Third, Pallas points out the importance of “vertical scaling”–that test scores be comparable from one grade to the next if gains over time are to be fairly calculated. He wrote, describing the DC Comprehensive Assessment System (DC CAS), “In grade four, the minimum possible scaled score is 400, and the maximum possible scaled score is 499. In grade five, however, the minimum possible scaled score is 500, and the maximum possible scaled score is 599…A fourth-grade student who got every question on the fourth-grade math assessment correct would receive a lower scaled score than a fifth-grade student who got every question wrong…That sounds ridiculous, but it’s not problematic if the scale for fourth-grade performance is acknowledged to be different from the scale for fifth-grade performance.” But, Pallas goes on to assert, this means those results can’t be used to calculate value-added.

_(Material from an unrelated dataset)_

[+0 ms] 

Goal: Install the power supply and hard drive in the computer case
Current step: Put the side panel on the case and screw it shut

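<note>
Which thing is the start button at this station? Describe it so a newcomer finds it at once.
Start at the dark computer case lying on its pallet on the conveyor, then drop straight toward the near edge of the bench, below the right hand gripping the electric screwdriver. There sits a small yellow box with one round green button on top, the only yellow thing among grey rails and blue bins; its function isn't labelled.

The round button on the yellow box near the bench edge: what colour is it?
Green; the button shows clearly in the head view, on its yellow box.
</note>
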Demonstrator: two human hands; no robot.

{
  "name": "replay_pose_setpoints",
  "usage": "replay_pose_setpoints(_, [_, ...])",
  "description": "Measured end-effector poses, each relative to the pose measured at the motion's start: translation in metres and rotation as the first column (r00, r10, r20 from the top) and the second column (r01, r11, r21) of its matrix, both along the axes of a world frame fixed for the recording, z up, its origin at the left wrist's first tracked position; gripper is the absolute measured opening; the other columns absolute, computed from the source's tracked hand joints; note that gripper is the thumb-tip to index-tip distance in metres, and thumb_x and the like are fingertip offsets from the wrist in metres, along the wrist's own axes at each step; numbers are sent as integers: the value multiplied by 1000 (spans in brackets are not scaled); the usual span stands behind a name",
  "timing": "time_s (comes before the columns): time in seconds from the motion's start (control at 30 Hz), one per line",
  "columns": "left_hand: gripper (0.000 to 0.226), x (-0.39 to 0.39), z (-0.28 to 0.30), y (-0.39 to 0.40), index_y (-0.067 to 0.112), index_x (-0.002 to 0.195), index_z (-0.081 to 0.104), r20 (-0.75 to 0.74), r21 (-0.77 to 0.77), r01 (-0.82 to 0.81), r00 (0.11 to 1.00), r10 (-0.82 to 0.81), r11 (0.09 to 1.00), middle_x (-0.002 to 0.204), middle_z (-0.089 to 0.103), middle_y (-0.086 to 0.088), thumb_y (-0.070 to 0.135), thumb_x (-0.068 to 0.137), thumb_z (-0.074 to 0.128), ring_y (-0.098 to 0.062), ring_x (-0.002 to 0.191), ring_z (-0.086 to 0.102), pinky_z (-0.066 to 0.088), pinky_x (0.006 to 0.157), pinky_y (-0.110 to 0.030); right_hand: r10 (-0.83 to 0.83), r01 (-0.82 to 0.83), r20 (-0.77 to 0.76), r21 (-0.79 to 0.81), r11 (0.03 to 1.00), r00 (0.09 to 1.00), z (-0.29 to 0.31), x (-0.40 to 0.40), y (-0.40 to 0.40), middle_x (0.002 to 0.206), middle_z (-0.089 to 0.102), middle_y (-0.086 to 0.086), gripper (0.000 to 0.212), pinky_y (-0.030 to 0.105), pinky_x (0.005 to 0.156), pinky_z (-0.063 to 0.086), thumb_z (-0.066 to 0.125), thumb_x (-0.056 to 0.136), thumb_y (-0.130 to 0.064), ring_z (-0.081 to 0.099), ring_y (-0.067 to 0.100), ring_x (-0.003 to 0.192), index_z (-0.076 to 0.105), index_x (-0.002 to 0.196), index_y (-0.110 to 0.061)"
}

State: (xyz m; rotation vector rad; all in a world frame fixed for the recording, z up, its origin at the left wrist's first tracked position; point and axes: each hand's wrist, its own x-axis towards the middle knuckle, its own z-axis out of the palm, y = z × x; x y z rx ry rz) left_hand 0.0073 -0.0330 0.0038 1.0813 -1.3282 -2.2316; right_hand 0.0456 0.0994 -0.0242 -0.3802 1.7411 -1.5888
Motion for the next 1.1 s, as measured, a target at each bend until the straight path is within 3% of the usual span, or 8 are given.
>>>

Pallas is seemingly unaware that every value-added effort is premised on making the requisite “apples-to-apples” adjustments in reliable and valid ways, and that there’s a growing industry that specializes in doing precisely this. For Pallas to imagine he’s flagging an overlooked challenge is bizarre, as is his assumption that no one in DCPS or Mathematica has acquainted themselves with the psychometric properties of the DC CAS. As one DCPS analyst said, “The idea that a firm like Mathematica wouldn’t do its homework on the properties of the test and wouldn’t understand the model is just crazy. All I can figure is that Pallas doesn’t understand anything about the value-added space.” (Now, if Pallas wants to argue that meaningful vertical scaling is, for all practical purposes, a pipe dream, and that attempting to calculate value-added learning is a fool’s errand, he ought to say so. Of course, that means going toe-to-toe with the experts working on value-added models. I imagine it’s more fun to just kneecap DCPS from the sidelines).
Even with a vertically scaled score, you would never try the simple subtraction exercise that Pallas imagines. Any competent analyst would seek to adjust for summer fall-off, fade-out, and a slew of other factors that could systematically bias results. For Pallas to imagine that Mathematica would not recognize or not address these challenges is hard to fathom.
Let’s be clear. Is it possible that individuals will be treated unfairly when judged by five observations by two different people over the course of a year and on the basis of the adjusted performance of their students? Of course it is. No evaluation system is ever perfect, or perfectly fair. And I’ve urged sensible caution when adopting value-added systems for just that reason. If Pallas was flagging real problems with the design or implementation of IMPACT, that would be a useful contribution. But for him to wildly mischaracterize a careful attempt to engineer a thoughtful evaluation system is nothing short of scurrilous.
As for Professor Pallas, he wants it both ways. He wants the credibility afforded an academic expert without having to uphold academic norms of research, reason, or evidence. If he had contacted DCPS and was ignored or stonewalled, that’d be one thing. But Pallas didn’t even try. Make a choice, pal. If you want the perks and the podium that come with being an academic, then act the part.